HAP & LEONARD Season 2: MUCHO MOJO
Entertainment is often seen as an escape, a brief respite from the daily doldrums of our collective boring lives. While this is a valid (and often true) point, there exists a plethora of literature, music, film and art grounded in harsh realities and inconvenient truths. Plenty of us can envision battling zombies and orcs, but just as many can connect to a character grinding it out in the rat race, day in day out, maybe catching a lucky break once every blue moon. The universe is a gargantuan, uncaring swirl of chaos; step back and laugh at it, or get sucked into the void.
Joe R. Lansdale is a writer that understands this, more so than many. While plenty of his fiction is fantastical, almost all of it is grounded in some way by real life's absurdities and foibles. Horror fans may know him as the author of Bubba Ho-Tep, which was masterfully adapted into the film of the same name by Don Coscarelli (Phantasm, John Dies At The End) and stars Bruce Campbell (if you don't know who this is, leave and never come back) as an elderly Elvis battling a soul-sucking mummy. The bulk of his output, however, has involved the trials and tribulations of Hap Collins and Leonard Pine, two best friends from East Texas that have been tangled up in some of the most ludicrous, hilarious and terrifying situations anyone could come up with.
Director Jim Mickle and writer/actor Nick Damici, who previously turned Lansdale's Cold In July into one of the best suspense thrillers of the last decade, have returned to adapt Hap & Leonard for the Sundance channel. The first season, Savage Season, followed the plot of the first novel; the showrunners smartly kept the season to just six episodes, mimicking the brevity and immediacy of Lansdale's writing. Season 2, Mucho Mojo, follows the same formula but doubles down on the emotional heft with strong themes of loss, innocence and racial tension.

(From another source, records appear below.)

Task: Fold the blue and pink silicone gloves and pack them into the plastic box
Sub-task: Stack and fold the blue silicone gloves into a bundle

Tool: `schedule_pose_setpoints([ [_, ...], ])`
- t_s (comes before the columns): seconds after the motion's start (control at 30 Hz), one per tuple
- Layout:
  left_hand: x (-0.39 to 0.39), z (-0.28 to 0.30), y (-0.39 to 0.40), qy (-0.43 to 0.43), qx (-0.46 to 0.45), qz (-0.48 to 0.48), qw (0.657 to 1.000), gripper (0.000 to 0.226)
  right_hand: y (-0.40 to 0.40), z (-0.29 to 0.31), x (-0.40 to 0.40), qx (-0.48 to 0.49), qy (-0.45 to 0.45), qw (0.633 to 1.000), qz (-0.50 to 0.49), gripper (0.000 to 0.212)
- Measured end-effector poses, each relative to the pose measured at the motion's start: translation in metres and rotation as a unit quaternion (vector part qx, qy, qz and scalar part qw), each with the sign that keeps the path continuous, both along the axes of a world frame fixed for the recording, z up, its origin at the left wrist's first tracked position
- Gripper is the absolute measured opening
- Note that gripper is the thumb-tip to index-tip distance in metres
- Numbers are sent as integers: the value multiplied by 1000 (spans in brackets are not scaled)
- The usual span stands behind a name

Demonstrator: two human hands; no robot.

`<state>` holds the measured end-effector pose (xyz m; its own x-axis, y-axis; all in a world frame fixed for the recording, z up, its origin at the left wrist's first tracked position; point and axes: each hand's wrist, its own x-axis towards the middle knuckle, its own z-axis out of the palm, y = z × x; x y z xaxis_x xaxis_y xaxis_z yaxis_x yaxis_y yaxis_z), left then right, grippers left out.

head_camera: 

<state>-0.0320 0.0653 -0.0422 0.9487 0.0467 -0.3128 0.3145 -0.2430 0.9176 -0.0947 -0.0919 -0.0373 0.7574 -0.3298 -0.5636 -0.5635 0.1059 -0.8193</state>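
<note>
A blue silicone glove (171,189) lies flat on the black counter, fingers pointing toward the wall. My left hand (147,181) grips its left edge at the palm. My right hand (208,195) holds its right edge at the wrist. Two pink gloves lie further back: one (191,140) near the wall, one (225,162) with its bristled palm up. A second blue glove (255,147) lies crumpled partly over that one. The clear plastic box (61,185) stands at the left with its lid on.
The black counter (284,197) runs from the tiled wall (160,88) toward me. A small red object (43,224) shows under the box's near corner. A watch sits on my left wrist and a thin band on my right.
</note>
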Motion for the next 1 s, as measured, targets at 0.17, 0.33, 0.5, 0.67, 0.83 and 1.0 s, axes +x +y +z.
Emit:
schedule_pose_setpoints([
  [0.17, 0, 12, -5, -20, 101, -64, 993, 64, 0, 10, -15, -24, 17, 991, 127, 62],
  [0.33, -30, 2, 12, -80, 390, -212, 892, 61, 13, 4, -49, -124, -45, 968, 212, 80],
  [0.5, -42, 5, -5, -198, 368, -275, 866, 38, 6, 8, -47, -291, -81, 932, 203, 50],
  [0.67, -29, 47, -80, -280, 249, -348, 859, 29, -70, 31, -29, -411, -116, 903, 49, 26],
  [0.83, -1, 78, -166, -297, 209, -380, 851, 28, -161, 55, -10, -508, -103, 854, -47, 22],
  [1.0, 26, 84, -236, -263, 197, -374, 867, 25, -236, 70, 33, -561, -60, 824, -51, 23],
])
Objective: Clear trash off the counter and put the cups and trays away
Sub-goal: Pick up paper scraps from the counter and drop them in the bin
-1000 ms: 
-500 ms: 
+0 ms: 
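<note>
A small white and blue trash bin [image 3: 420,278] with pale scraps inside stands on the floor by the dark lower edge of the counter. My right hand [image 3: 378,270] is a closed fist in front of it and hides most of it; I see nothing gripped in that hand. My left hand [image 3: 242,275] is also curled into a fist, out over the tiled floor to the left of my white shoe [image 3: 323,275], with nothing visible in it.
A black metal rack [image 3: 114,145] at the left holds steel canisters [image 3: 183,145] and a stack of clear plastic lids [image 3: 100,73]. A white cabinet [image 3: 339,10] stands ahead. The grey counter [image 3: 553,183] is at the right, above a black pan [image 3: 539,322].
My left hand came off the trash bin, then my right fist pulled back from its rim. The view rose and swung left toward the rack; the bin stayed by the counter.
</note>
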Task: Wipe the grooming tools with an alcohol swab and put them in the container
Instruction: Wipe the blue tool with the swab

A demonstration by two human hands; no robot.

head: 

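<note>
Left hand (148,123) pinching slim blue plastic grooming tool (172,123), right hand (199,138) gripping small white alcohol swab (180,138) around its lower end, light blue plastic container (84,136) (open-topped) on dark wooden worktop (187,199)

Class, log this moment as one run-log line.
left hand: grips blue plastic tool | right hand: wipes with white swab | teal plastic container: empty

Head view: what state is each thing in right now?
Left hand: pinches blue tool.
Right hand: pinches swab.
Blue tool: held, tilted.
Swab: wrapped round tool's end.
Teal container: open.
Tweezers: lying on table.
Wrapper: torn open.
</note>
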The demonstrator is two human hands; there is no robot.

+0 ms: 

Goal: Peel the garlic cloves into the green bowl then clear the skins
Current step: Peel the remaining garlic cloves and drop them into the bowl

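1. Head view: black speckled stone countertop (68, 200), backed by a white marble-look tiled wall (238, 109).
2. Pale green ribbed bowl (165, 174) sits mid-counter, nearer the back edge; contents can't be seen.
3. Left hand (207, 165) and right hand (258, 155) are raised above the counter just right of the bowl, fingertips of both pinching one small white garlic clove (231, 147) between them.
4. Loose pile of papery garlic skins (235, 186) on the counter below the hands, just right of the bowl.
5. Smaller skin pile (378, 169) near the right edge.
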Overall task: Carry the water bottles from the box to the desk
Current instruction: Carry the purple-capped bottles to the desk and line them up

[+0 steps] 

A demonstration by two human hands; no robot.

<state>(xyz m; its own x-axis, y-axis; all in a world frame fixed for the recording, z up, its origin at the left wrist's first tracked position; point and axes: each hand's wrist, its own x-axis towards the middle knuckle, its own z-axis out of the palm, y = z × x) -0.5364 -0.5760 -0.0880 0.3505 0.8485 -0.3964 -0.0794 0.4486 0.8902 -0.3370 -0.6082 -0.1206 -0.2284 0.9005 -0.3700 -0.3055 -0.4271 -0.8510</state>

A quick primer: Hap Collins is a white ex-con pacifist (sent to prison for dodging the Vietnam draft) who happens to be a talented boxer; Leonard Pine is a gay black Vietnam vet with serious anger issues. They are brought together early in life after a mutual tragedy, which Mucho Mojo deftly portrays in several scenes over the first few episodes, and remain best friends. The series takes place in late Eighties East Texas, where racism is still openly and defiantly practiced. While it could have been very easy for the show to exploit this in Hap and Leonard's relationship, especially in the current hyperbolic political climate, they kept the original spirit of Lansdale's novels: these two men, as ostensibly different as they seem, are brothers. They fight, they look out for each other, they bust balls. While Savage Season brought the characters to life, Mucho Mojo made them real.
Season two picks up right where Savage Season left its cliffhanger: the skeleton of a small child is discovered by Leonard under the floorboards of his recently deceased uncle's house, and he is quickly accused of the crime. (A recap of the season's twists and turns would do the show a disservice; also, as previously mentioned, there are only six episodes. You can find a spare six hours to watch one of the best shows on TV.) Mucho Mojo also benefits greatly from an extremely talented supporting cast: Tiffany Mack as Hap and Leonard's take-no-shit attorney Florida Grange; Cranston Johnson as the 'maybe corrupt, maybe not' Detective Hanson; Brian Dennehy as the imposing, omnipresent Sheriff Otis; and in the role most deserving of a guest Emmy, Irma P. Hall as the genteel neighborhood surrogate mother/grandmother/caretaker, Meemaw.
Of course, we still have our heroes: James Purefoy (Hap) and Michael K. Williams (Leonard) are about as perfect a casting job as there can be. They embody the characters effortlessly, to the point where it will be almost impossible to read future Hap & Leonard stories without picturing Purefoy and Williams getting mixed up in something dark and shady. Chemistry is everything in a show like this, and they have it. Mucho Mojo ends with another cliffhanger that foreshadows the third Hap & Leonard novel Two Bear Mambo, so we can only hope Sundance picks up Season 3. It may not be Game Of Thrones or The Walking Dead, but its fans are just as passionate and it's just about as good (or in the case of TWD, far better). Does this count as an entertaining escape? Without a doubt. But you just might recognize someone along the way. It's closer than you think.
Season 1 of Hap & Leonard is currently streaming on Netflix; Season 2 can be found on Sundance.tv.